David Pasquarelli of ACT UP/San Francisco, which has lobbied public health officials to reopen bathhouses in the city, charged PlanetOut and public health officials with creating an unnecessary panic about the dangers of sex between men and meeting people in chat rooms to arrange for sexual encounters. But Rielly says the project was quite low-key and merely notified people of a potential risk.
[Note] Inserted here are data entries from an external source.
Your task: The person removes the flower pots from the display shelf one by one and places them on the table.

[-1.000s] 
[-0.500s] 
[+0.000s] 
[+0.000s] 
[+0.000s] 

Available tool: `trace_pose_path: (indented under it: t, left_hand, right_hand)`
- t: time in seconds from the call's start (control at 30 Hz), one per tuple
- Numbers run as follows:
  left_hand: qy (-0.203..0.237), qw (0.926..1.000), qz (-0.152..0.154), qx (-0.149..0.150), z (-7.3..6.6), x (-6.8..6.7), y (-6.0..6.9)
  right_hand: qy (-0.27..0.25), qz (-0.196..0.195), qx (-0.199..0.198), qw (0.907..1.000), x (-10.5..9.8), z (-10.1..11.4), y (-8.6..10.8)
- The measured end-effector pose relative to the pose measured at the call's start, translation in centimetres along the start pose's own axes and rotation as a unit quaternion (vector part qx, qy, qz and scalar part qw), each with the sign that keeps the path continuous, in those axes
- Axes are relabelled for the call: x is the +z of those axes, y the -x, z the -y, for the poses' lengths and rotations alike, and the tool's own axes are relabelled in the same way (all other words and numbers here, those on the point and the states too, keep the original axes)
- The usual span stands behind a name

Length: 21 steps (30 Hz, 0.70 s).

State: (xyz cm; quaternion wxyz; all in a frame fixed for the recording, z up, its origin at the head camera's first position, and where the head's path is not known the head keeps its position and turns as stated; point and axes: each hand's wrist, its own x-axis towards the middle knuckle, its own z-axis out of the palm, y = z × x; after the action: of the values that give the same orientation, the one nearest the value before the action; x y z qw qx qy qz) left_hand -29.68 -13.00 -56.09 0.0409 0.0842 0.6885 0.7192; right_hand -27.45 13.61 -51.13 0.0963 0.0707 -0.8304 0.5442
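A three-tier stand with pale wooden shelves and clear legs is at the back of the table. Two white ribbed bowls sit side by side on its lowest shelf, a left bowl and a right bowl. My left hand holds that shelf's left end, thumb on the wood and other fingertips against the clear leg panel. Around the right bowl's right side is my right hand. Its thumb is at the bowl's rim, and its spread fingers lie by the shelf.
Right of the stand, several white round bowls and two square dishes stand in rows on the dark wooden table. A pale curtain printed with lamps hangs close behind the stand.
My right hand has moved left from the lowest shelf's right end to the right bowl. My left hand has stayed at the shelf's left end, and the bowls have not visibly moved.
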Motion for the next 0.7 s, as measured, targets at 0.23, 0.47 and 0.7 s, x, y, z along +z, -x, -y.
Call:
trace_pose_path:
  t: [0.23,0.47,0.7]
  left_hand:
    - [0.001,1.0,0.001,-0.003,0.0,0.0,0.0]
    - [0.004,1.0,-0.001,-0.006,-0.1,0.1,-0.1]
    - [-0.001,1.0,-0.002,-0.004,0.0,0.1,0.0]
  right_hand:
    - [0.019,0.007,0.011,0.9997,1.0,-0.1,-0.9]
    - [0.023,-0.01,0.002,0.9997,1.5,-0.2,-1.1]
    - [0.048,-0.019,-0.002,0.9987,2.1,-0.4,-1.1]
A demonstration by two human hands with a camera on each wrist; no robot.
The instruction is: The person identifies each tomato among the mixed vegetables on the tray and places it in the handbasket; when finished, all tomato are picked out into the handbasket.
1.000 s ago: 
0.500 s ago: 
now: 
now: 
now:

In addition to PlanetOut's efforts in the chat room, Klausner issued a "syphilis alert" to STD clinics in the area, notifying them of the eight new cases found in the chat room and asking them to keep an eye out for more. The department also ran an ad in the Bay Area Reporter, a Gay newspaper, encouraging Gay men to seek a syphilis test. As a result of all the attention, Klausner said, the number of Gay men seeking STD tests in the area since the beginning of August has roughly doubled. Public health officials have uncovered no new syphilis cases, however.

There did appear to be some backlash to the media attention, though. According to a San Francisco Examiner story, people have been entering the chat room and harassing participants with anti-Gay rhetoric. Rielly said his staff was in the room during one such incident and that PlanetOut and AOL have set up an alternative chat room for regular visitors to use until the media attention dies down.

"The point was not to have all of this media frenzy," Rielly said this week, sounding exhausted from taking phone calls on the topic. He said, ultimately, PlanetOut, AOL, and public health officials were simply figuring out how to walk the same line between public health needs and privacy concerns in cyberspace that the Gay and AIDS communities have been navigating for decades.

"I think we walked that line pretty OK," Rielly concluded.